- [Task directions] Return the data exactly, apart from leaving out the pictures.

+-------+

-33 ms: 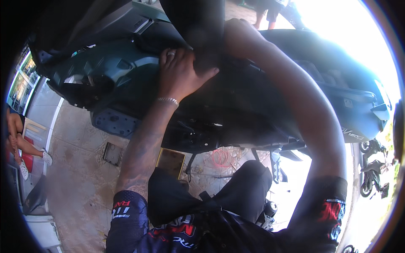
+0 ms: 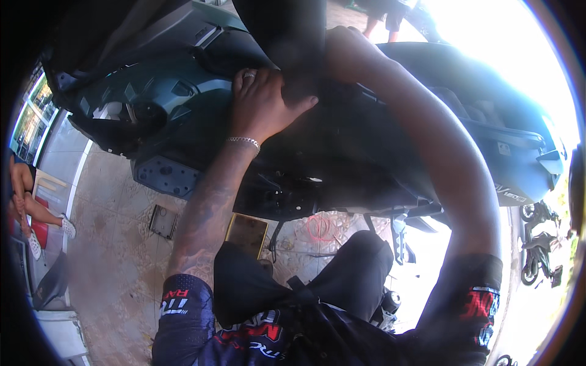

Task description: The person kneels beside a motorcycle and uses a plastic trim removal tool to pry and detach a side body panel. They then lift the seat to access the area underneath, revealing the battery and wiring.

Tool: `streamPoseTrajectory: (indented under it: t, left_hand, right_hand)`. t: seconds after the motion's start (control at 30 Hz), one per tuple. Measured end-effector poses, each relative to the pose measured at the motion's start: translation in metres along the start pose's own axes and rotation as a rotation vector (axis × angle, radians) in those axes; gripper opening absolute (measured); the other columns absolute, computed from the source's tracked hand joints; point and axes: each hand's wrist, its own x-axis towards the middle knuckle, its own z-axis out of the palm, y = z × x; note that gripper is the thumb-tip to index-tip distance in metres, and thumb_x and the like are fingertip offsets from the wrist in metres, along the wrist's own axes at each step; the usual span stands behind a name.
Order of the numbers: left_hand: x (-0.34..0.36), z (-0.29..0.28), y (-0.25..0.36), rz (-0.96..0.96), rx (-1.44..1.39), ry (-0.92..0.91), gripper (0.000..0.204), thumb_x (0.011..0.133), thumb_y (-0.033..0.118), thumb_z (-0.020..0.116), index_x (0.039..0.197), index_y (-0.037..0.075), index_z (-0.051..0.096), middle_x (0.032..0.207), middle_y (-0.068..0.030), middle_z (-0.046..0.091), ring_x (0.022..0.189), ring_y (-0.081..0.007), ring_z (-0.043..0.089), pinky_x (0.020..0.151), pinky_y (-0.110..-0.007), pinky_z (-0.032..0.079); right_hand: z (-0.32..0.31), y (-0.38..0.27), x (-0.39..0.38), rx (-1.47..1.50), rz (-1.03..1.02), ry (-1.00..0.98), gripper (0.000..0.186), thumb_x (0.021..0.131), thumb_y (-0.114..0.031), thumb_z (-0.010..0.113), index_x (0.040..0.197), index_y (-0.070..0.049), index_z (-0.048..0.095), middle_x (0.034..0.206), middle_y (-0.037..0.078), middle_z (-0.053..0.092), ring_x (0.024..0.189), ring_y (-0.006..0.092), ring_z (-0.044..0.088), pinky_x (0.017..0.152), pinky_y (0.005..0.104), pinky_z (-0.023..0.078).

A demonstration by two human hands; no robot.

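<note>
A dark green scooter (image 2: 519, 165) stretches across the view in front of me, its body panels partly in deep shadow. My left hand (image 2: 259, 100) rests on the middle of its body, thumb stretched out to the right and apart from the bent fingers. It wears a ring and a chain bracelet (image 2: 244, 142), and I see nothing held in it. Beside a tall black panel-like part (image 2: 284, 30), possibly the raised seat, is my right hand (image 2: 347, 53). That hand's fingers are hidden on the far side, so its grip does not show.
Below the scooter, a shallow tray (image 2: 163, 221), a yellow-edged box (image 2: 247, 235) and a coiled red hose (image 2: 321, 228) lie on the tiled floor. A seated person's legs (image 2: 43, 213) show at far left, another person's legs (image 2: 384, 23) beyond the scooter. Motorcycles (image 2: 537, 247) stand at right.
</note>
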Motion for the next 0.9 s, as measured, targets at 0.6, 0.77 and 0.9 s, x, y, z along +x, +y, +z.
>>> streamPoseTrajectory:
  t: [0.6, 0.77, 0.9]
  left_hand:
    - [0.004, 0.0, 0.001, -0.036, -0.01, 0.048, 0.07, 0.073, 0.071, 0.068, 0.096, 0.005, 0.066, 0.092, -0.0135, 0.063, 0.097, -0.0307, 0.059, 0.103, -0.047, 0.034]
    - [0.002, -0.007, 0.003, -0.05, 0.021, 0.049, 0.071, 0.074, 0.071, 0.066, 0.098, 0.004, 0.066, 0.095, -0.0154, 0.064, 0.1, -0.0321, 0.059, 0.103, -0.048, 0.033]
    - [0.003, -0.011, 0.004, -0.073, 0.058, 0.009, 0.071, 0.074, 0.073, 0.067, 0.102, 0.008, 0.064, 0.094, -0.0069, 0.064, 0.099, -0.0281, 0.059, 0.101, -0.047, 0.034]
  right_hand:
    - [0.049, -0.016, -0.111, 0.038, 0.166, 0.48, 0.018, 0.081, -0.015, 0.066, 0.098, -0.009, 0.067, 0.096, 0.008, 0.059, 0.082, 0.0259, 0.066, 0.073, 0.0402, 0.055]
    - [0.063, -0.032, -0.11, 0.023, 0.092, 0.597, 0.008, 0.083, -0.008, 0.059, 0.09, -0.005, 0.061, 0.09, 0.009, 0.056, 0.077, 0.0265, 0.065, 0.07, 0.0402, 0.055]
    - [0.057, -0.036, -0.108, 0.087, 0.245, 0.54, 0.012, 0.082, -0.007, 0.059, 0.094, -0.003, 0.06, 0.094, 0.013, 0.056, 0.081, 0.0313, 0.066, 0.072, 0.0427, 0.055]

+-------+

- [Task output]
-33 ms: 
+0 ms: 

Task description: The person kneels beside a motorcycle and uses a plastic trim removal tool to pry and detach a side body panel. They then lift the seat to access the area underneath, revealing the battery and wiring.

Tool: `streamPoseTrajectory: (indented under it: t, left_hand, right_hand)`. t: seconds after the motion's start (control at 30 Hz), one per tuple. Measured end-effector poses, each relative to the pose measured at the motion's start: translation in metres along the start pose's own axes and rotation as a rotation vector (axis × angle, radians) in those axes; gripper opening absolute (measured); the other columns absolute, computed from the source's tracked hand joints; point and axes: each hand's wrist, its own x-axis towards the middle knuckle, its own z-axis out of the palm, y = z × x; note that gripper is the thumb-tip to index-tip distance in metres, and thumb_x and the like are fingertip offsets from the wrist in metres, along the wrist's own axes at each step; the usual span stands behind a name.
Order of the numbers: left_hand: x (-0.34..0.36), z (-0.29..0.28), y (-0.25..0.36), rz (-0.96..0.96), rx (-1.44..1.39), ry (-0.92..0.91), gripper (0.000..0.204), thumb_x (0.011..0.133), thumb_y (-0.033..0.118), thumb_z (-0.020..0.116), index_x (0.039..0.197), index_y (-0.037..0.075), index_z (-0.051..0.096), middle_x (0.032..0.207), middle_y (-0.068..0.030), middle_z (-0.046..0.091), ring_x (0.022..0.189), ring_y (-0.081..0.007), ring_z (-0.043..0.089), pinky_x (0.020..0.151), pinky_y (-0.110..-0.007), pinky_z (-0.032..0.079); right_hand: z (-0.32..0.31), y (-0.38..0.27), x (-0.39..0.38), rx (-1.47..1.50), rz (-1.03..1.02), ry (-1.00..0.98), gripper (0.000..0.186), thumb_x (0.021..0.131), thumb_y (-0.114..0.031), thumb_z (-0.010..0.113), index_x (0.040..0.197), index_y (-0.070..0.049), index_z (-0.048..0.095), middle_x (0.034..0.206), middle_y (-0.037..0.078), middle_z (-0.053..0.092), ring_x (0.024..0.189), ring_y (-0.006..0.092), ring_z (-0.044..0.088), pinky_x (0.017..0.152), pinky_y (0.005..0.104), pinky_z (-0.023..0.078).

A demonstration by two human hands; no robot.

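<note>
A dark green scooter (image 2: 519, 165) stretches across the view in front of me, its body panels partly in deep shadow. My left hand (image 2: 259, 100) rests on the middle of its body, thumb stretched out to the right and apart from the bent fingers. It wears a ring and a chain bracelet (image 2: 244, 142), and I see nothing held in it. Beside a tall black panel-like part (image 2: 284, 30), possibly the raised seat, is my right hand (image 2: 347, 53). That hand's fingers are hidden on the far side, so its grip does not show.
Below the scooter, a shallow tray (image 2: 163, 221), a yellow-edged box (image 2: 247, 235) and a coiled red hose (image 2: 321, 228) lie on the tiled floor. A seated person's legs (image 2: 43, 213) show at far left, another person's legs (image 2: 384, 23) beyond the scooter. Motorcycles (image 2: 537, 247) stand at right.
</note>
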Motion for the next 0.9 s, as measured, targets at 0.6, 0.77 and 0.9 s, x, y, z along +x, +y, +z.
>>> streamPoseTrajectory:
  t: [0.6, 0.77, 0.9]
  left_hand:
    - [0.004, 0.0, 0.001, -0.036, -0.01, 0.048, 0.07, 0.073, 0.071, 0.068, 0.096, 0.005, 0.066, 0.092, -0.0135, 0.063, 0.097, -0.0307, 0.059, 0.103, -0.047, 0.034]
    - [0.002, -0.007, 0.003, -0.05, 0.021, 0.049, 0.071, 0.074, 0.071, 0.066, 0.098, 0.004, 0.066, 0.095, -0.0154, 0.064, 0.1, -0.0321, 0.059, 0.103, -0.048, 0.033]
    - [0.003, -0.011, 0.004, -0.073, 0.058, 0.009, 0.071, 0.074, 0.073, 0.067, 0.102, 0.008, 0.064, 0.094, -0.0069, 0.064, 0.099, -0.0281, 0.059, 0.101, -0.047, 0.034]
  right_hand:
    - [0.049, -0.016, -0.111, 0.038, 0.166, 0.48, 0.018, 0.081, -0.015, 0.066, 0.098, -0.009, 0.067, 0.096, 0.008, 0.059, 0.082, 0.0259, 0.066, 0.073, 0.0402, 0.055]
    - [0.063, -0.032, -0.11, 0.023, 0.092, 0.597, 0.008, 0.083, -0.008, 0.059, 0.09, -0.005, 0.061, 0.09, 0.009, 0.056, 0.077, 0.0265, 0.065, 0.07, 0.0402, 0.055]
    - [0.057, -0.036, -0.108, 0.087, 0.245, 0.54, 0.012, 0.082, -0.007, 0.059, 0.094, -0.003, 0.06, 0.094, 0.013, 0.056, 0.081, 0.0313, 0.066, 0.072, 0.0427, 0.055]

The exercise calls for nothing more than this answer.